We need uptime monitoring to test the availability of your website, applications and servers. We also need to get notified when one of the services goes down. Availability monitoring will be very helpful for achieving better SLAs and keeping customers happy.
Pingdom.com: Pingdom will test our websites, and API’s on a regular basis and updates us via Slack or Email on downtimes. The setup is pretty straightforward and no coding is required.
Pingdom.com: Transaction checks are basically application flows, which need to be set up and monitored on a regular basis. signup, login etc.
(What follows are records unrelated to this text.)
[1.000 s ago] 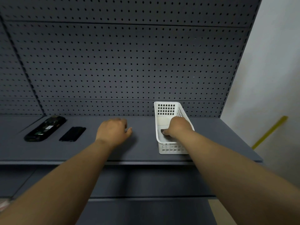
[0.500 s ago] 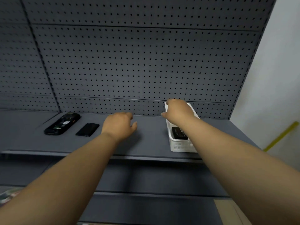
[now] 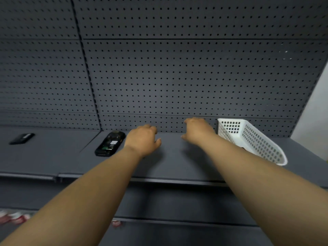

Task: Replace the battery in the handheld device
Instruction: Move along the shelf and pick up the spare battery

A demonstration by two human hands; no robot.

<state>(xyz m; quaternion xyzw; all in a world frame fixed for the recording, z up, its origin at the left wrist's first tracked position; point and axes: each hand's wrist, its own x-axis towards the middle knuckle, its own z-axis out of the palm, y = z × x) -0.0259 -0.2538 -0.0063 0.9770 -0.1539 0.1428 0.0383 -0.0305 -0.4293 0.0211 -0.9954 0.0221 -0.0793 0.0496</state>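
Observation:
The black handheld device (image 3: 110, 143) lies on the grey shelf (image 3: 177, 164) with its back off and its insides showing. My left hand (image 3: 142, 140) hovers just right of it, fingers loosely curled, thumb apart, with nothing visible in it. The black back cover that lay beside the device is hidden under this hand. My right hand (image 3: 197, 130) is over the shelf left of the white basket (image 3: 257, 141), fingers apart and empty. A dark sliver of the battery (image 3: 244, 148) shows in the basket behind my forearm.
A grey pegboard wall (image 3: 177, 77) rises straight behind the shelf. Another flat black object (image 3: 22, 138) lies on the neighbouring shelf section at far left. A lower shelf runs below, with red-and-white items (image 3: 14, 216) at its left end.
My right hand left the battery in the basket, lifted out and moved left over the shelf. My left hand slid left over the back cover. The view has panned left.

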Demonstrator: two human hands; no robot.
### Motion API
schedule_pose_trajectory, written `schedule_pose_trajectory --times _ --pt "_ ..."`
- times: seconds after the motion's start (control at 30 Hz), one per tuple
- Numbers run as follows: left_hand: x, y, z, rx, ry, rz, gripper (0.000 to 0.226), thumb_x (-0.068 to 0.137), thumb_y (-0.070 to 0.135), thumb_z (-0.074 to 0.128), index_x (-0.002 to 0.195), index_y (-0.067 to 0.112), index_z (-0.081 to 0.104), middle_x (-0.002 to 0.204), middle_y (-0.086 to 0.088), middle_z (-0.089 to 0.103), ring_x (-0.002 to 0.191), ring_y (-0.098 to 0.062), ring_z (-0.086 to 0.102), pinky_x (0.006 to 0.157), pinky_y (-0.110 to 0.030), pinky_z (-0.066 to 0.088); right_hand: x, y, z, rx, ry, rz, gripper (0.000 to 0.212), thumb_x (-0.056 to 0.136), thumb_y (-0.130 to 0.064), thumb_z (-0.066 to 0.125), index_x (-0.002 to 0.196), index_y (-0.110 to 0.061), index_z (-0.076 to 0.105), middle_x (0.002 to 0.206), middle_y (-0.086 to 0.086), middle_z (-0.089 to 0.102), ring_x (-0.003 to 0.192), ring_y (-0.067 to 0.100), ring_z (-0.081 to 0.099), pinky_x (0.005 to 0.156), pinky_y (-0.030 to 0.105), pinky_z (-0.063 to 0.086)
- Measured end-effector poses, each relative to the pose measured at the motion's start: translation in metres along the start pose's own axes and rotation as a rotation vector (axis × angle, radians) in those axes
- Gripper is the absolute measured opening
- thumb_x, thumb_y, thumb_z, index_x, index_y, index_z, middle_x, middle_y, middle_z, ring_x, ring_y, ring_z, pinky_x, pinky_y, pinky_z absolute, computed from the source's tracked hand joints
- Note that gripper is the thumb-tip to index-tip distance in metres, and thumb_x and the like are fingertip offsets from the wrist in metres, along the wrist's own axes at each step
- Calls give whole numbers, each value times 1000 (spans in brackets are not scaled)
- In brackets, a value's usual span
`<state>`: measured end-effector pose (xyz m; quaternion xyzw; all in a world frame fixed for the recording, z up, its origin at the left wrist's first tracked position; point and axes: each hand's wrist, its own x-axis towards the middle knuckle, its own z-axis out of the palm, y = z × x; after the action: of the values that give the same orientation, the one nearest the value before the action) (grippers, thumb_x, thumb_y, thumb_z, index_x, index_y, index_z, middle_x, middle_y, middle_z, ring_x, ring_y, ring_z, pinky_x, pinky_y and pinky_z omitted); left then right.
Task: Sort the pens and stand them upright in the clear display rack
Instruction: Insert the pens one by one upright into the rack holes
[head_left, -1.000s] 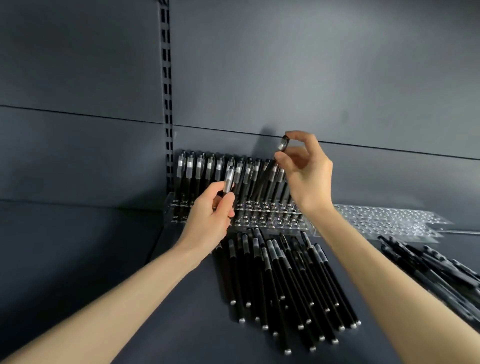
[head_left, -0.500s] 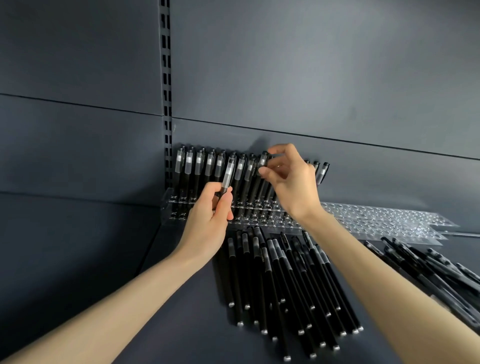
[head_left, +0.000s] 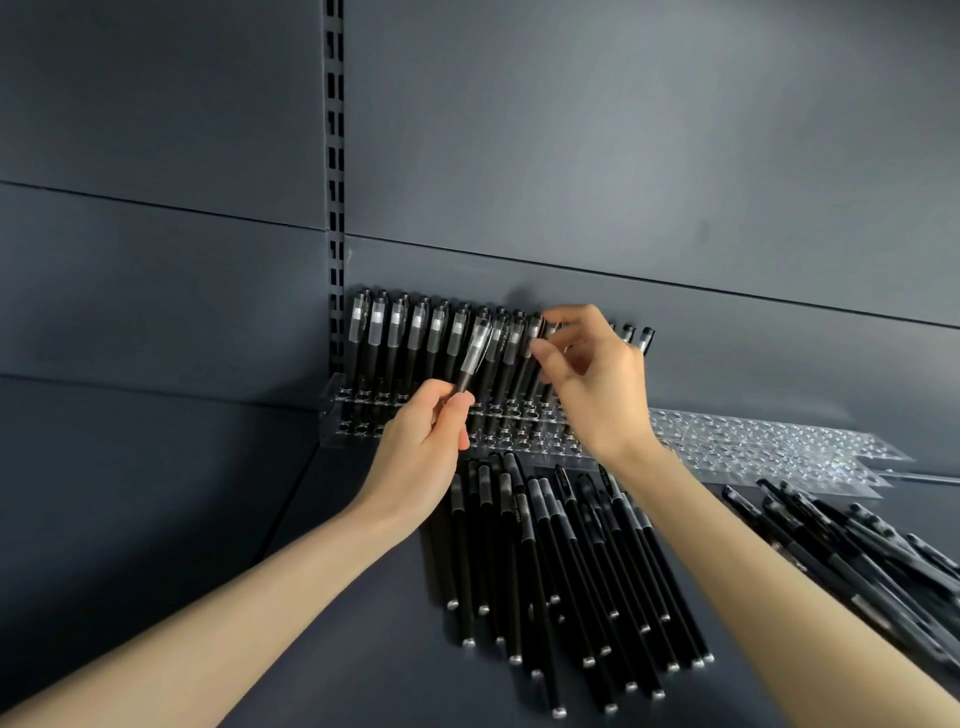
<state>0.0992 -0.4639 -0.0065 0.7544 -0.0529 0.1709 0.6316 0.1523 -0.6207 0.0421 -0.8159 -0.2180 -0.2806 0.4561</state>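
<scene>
A clear display rack (head_left: 727, 441) runs along the back wall of a dark shelf. Several black pens (head_left: 395, 338) with clear caps stand upright in its left part. My left hand (head_left: 421, 457) pinches one black pen (head_left: 475, 353) by its barrel, tilted, cap up, in front of the standing row. My right hand (head_left: 597, 384) is at the row's right end, thumb and forefinger pinching the cap of a standing pen (head_left: 535, 332). Two more pen tops (head_left: 636, 335) show past my right hand.
Several black pens (head_left: 566, 571) lie side by side on the shelf in front of the rack. Another loose heap of pens (head_left: 852, 545) lies at the right. A slotted upright (head_left: 335, 208) runs up the wall by the rack's left end.
My right hand came down from above the row with its pen, and that pen now stands among the others. My left hand kept its pen and shifted slightly.
</scene>
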Motion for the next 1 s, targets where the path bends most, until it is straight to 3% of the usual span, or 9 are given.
schedule_pose_trajectory --times 0.07,0.2,0.4,0.5,0.57,0.63,0.8,1.0 --pt "-3 3 3 -51 -41 -11 19 99 25 44 95 16 59 65 7 53 50 -5 41 52 -25 36 -8 -5 -3 199 -53 74 11 89 -23 65 99 -24 59 76 -3 68 72 14 67 70 28 53" --pt "-11 10 11 -133 -167 23 17 97 20 46 101 12 61 65 4 57 51 -6 50 50 -22 46 -19 -7 -3 401 -197 120 24 85 -17 69 106 -20 57 77 -5 73 80 11 70 83 32 55" --pt "-12 11 11 -142 -235 16 18 97 16 48 100 14 66 70 4 65 61 -10 60 59 -24 53 -19 -5 -8 512 -173 143 31 83 -2 68 107 -14 53 69 -1 69 64 16 67 68 28 56" --pt "-8 3 8 237 -99 200 20 97 27 47 107 22 64 99 11 64 93 -1 58 84 -20 48 -7 -7 -17 420 -90 99 34 81 -8 71 107 -22 56 71 -1 70 67 17 67 69 29 55" --pt "-8 -2 1 582 -6 366 29 97 28 46 119 17 61 113 7 56 108 -8 49 94 -26 40 4 -8 -23 306 24 48 34 81 -10 72 103 -30 56 70 -2 68 67 19 66 68 32 56" --pt "-7 -7 -2 799 -21 443 35 97 28 46 127 14 58 122 0 52 116 -18 43 101 -33 31 13 -8 -25 200 138 -3 35 83 -11 72 99 -37 56 69 -9 65 67 15 64 70 32 55" --pt "-5 -18 -3 968 -129 394 47 98 40 35 140 21 44 134 0 40 126 -18 32 111 -33 17 23 -2 -16 111 234 -81 30 85 -11 69 107 -26 58 69 -14 61 69 5 61 73 26 52" --pt "-5 -19 -3 1010 -125 408 52 98 46 29 136 18 49 130 -3 46 121 -23 39 109 -39 23 18 11 0 51 180 -111 29 85 -13 70 110 -21 59 70 -16 61 69 1 60 73 22 52"
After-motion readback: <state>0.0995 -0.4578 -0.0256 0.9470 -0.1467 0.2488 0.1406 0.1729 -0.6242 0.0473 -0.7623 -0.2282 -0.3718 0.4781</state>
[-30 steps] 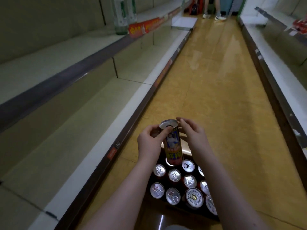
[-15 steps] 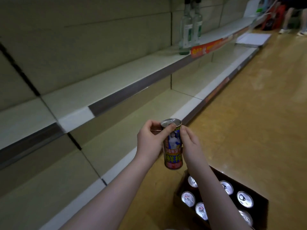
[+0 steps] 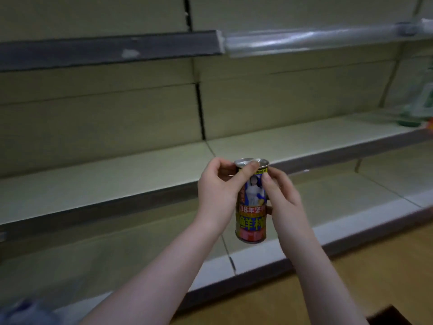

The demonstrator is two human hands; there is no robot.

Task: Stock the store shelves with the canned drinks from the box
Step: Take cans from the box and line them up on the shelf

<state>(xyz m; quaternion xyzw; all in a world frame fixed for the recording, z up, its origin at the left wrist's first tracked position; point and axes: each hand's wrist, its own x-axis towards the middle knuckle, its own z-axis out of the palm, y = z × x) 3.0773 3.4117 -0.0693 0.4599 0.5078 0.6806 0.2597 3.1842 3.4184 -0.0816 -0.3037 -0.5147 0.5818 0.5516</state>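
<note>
You're holding the can upright in mid-air, just short of the middle shelf. Left hand is curled round its top, right hand pinches the side. With the grip that high, the base could clip the shelf lip and tip on landing.

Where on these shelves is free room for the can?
The middle shelf is bare from the left edge to the blurred green items far right, the only crowded spot. The bottom shelf behind the can is bare too.
</note>
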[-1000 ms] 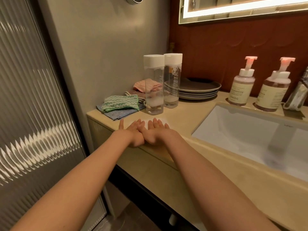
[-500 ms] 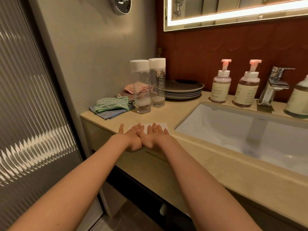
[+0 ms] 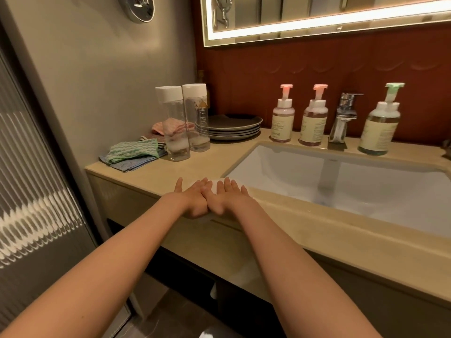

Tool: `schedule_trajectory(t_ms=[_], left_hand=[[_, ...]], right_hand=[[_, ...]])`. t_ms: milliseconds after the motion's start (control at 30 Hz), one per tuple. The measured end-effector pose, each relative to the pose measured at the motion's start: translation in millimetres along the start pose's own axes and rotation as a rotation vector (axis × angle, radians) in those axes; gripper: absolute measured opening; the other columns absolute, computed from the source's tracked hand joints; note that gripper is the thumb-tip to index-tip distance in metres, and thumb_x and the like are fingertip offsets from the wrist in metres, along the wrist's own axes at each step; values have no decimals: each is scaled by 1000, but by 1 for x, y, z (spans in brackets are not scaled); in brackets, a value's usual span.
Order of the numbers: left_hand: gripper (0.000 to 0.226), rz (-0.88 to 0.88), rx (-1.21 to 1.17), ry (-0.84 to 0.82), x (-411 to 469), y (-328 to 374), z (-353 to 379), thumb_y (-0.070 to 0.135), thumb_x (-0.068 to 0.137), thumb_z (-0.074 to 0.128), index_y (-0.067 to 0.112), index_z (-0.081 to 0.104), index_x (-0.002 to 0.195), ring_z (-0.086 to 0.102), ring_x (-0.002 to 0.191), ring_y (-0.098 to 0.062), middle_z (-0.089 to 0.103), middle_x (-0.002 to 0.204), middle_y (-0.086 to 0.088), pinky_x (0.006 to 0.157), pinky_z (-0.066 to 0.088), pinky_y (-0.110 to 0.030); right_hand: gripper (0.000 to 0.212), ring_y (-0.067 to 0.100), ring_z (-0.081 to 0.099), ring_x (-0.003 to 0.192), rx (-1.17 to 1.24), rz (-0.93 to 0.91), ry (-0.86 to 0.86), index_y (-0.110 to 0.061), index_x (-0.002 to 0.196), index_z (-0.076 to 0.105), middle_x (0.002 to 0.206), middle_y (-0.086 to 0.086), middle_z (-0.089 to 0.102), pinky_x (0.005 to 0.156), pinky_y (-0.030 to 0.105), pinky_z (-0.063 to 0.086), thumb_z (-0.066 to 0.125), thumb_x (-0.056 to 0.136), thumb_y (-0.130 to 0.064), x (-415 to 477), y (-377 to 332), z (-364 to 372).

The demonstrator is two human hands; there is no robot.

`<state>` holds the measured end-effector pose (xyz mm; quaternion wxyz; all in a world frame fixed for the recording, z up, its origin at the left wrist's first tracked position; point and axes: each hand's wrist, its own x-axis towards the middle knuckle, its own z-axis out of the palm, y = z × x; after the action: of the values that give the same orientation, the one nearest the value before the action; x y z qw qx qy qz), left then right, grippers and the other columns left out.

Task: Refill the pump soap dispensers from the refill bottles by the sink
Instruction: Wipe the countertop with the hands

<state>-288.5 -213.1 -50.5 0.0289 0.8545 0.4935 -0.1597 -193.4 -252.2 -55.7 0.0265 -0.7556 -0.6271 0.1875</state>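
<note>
Pump soap dispensers (image 3: 282,118) stood with their pumps on along the back rim of the sink (image 3: 280,164): two pink-topped at its back left, and a green-topped dispenser (image 3: 380,125) at its back right. The refill bottles (image 3: 173,128) stood well to the sink's left, upright, lids on, side by side and seemingly touching.

That pairing looked like the main hazard. Both bottles were tall and narrow, so a careless grab at one would likely topple its neighbour toward the plates (image 3: 234,128) behind it, also left of the sink. Pouring into a narrow dispenser neck away from the sink could also leave soap on the counter (slippery stuff), so filling over the sink seemed wiser.

Both arms reached forward. The left hand (image 3: 192,198) and right hand (image 3: 227,197) lay palm down just off the sink's front-left corner, touching each other along the thumb side. Their fingers were straight and slightly apart, and they held nothing.
</note>
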Motion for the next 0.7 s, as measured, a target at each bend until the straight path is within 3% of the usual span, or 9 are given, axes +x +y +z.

These transaction checks will be set up in Pingdom as automated scripts and will be executed regularly. We will be alerted if any of the transaction fails.
AWS SNS: AWS has a native notification and monitoring service, where we can add alerts to the services like EC2, RDS, Redshift etc. We can configure those alerts on CPU spikes, downtimes, disk space availability etc. These alerts can be then routed to Slack or Email to alert the team.
sentry.io: Sentry is a great error reporting tool, where we can wire up the services built using NodeJS, React, and .Net applications to route the errors to sentry with the help of a simple SDK. These errors can be then routed to the team via email or Slack to take further action.
Application Performance Monitoring
Newrelic: New Relic provides a unified dashboard for all SQL databases like RDS, Redshift and NoSQL caches like MongoDB.
Capacity planning will be a manual ongoing task, where the engineer needs to review the load and optimize the infrastructure on a regular basis. AWS has Auto Scaling and we can configure the Auto Scaling based on the expected traffic. We can configure auto-scaling for Databases like Aurora, and MongoDB too by reviewing the traffic patterns along with the min/max load.
You can have two levels of escalation P0 and P1 to start with. P0 is a critical outage and P1 is for partial service impacts without customer impact.
P0 – P0 alerts will be sent to SMS/Phone, Slack and Email.
P1 – P1 alerts/notifications will be sent to Slack and Email.